Problem requirements>
Your task is to copy the listing exactly. Drop any pictures from the copy.

Data excerpt>

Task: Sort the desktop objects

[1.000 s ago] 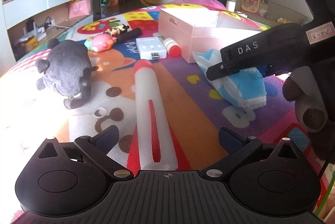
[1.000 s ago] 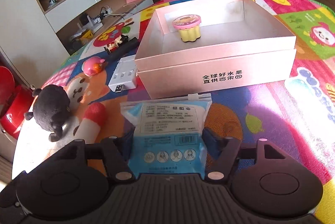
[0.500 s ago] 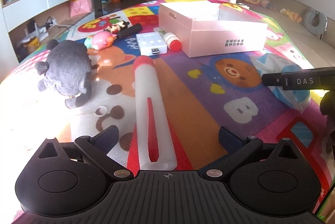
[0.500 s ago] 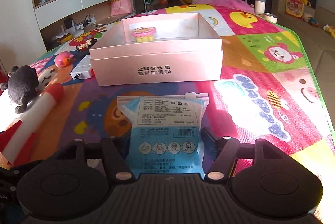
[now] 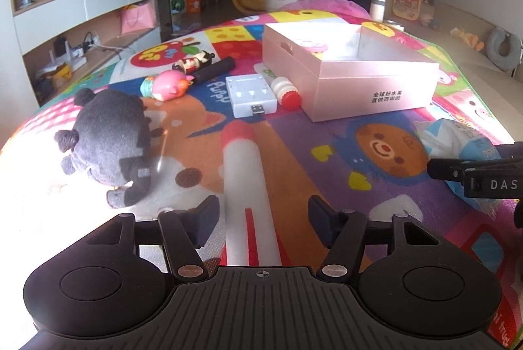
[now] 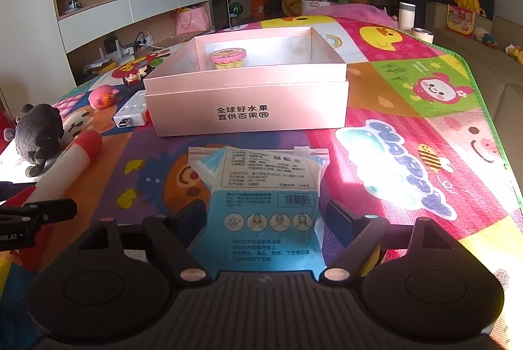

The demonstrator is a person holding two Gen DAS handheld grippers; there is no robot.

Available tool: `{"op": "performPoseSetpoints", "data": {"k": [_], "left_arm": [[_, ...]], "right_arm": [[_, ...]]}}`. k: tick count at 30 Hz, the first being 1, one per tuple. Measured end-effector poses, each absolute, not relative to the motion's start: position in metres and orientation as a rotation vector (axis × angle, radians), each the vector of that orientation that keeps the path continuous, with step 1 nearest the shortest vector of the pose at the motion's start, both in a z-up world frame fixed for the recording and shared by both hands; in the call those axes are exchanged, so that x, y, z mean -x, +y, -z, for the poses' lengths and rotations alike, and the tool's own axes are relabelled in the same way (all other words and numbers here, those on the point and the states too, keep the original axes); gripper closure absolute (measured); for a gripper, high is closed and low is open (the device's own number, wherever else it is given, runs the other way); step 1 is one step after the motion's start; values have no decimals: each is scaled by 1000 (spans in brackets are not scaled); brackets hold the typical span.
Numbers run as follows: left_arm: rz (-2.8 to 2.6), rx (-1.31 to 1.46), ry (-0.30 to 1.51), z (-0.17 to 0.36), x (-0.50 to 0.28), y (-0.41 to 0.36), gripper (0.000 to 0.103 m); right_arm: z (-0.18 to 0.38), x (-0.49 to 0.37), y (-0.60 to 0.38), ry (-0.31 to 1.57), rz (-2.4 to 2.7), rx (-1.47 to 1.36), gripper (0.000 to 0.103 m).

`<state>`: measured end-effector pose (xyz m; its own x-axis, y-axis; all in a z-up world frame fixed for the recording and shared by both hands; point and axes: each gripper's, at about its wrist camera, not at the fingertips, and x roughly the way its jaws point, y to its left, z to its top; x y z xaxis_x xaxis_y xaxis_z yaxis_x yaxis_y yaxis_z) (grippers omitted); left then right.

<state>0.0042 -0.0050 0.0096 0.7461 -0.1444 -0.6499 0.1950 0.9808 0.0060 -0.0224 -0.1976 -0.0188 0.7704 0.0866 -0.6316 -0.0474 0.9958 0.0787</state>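
Observation:
My left gripper (image 5: 263, 212) is open around a long white tube with a red cap (image 5: 245, 180) that lies on the mat; the fingers stand apart from it. My right gripper (image 6: 266, 216) is open, with a blue and white packet (image 6: 264, 196) lying on the mat between its fingers. The open pink box (image 6: 248, 108) stands beyond the packet and holds a small pink and yellow cup (image 6: 227, 58). In the left wrist view the box (image 5: 369, 82) is at the right rear and the packet (image 5: 457, 141) is at the right edge.
A black plush toy (image 5: 111, 137), a pink pig toy (image 5: 166, 85), a doll figure (image 5: 194, 62), a black cylinder (image 5: 215, 69), a white charger case (image 5: 250, 93) and a red-capped bottle (image 5: 286, 90) lie left of the box on the colourful mat (image 6: 408, 134).
My right gripper drew back from near the box toward the mat's near side, the packet still between its fingers. My left gripper's fingers moved closer together around the tube.

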Motion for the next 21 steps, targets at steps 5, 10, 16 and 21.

Your solution>
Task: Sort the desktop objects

[1.000 s ago] 
[1.000 s ago] 
[0.500 s ago] 
[0.500 s ago] 
[now] 
[now] 

The demonstrator is a person holding two Gen DAS handheld grippers; there is no robot.

Available tool: `{"op": "performPoseSetpoints", "data": {"k": [_], "left_arm": [[_, ...]], "right_arm": [[_, ...]]}}`. k: tick count at 30 Hz, the first being 1, one per tuple. Measured end-effector poses, each absolute, not relative to the motion's start: position in metres and orientation as a rotation vector (axis × angle, radians), each the vector of that orientation that keeps the path continuous, with step 1 nearest the shortest vector of the pose at the motion's start, both in a z-up world frame fixed for the recording and shared by both hands; in the call those axes are exchanged, so that x, y, z mean -x, +y, -z, for the poses' lengths and rotations alike, and the tool's own axes are relabelled in the same way (all other words and numbers here, those on the point and the states too, keep the original axes); gripper closure absolute (measured); for a gripper, high is closed and low is open (the device's own number, wherever else it is given, runs the other way); step 1 is one step after the motion's start; values have no decimals: each is scaled by 1000 (spans in brackets are not scaled); brackets hold the typical span.
Numbers run as follows: left_arm: rz (-2.8 to 2.6), rx (-1.31 to 1.46), ry (-0.30 to 1.51), z (-0.17 to 0.36), x (-0.50 to 0.28), y (-0.41 to 0.36), gripper (0.000 to 0.103 m); right_arm: z (-0.18 to 0.38), x (-0.49 to 0.37), y (-0.60 to 0.38), ry (-0.31 to 1.57), rz (-2.4 to 2.7), rx (-1.47 to 1.36), gripper (0.000 to 0.103 m).

`<state>`: measured end-effector pose (xyz m; its own x-axis, y-axis; all in a z-up world frame fixed for the recording and shared by both hands; point and axes: each gripper's, at about its wrist camera, not at the fingertips, and x roughly the way its jaws point, y to its left, z to its top; x y z xaxis_x xaxis_y xaxis_z yaxis_x yaxis_y yaxis_z) (grippers omitted); left then right.

<state>0.0042 -0.0050 0.0096 0.7461 -0.1444 -0.6499 0.1950 0.9808 0.0060 -0.0224 -0.1976 -0.0188 0.7704 0.0866 -0.6316 -0.0474 0.9958 0.0787</state>
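Observation:
My left gripper (image 5: 263, 212) is open around a long white tube with a red cap (image 5: 245, 180) that lies on the mat; the fingers stand apart from it. My right gripper (image 6: 266, 216) is open, with a blue and white packet (image 6: 264, 196) lying on the mat between its fingers. The open pink box (image 6: 248, 108) stands beyond the packet and holds a small pink and yellow cup (image 6: 227, 58). In the left wrist view the box (image 5: 369, 82) is at the right rear and the packet (image 5: 457, 141) is at the right edge.
A black plush toy (image 5: 111, 137), a pink pig toy (image 5: 166, 85), a doll figure (image 5: 194, 62), a black cylinder (image 5: 215, 69), a white charger case (image 5: 250, 93) and a red-capped bottle (image 5: 286, 90) lie left of the box on the colourful mat (image 6: 408, 134).
My right gripper drew back from near the box toward the mat's near side, the packet still between its fingers. My left gripper's fingers moved closer together around the tube.
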
Motion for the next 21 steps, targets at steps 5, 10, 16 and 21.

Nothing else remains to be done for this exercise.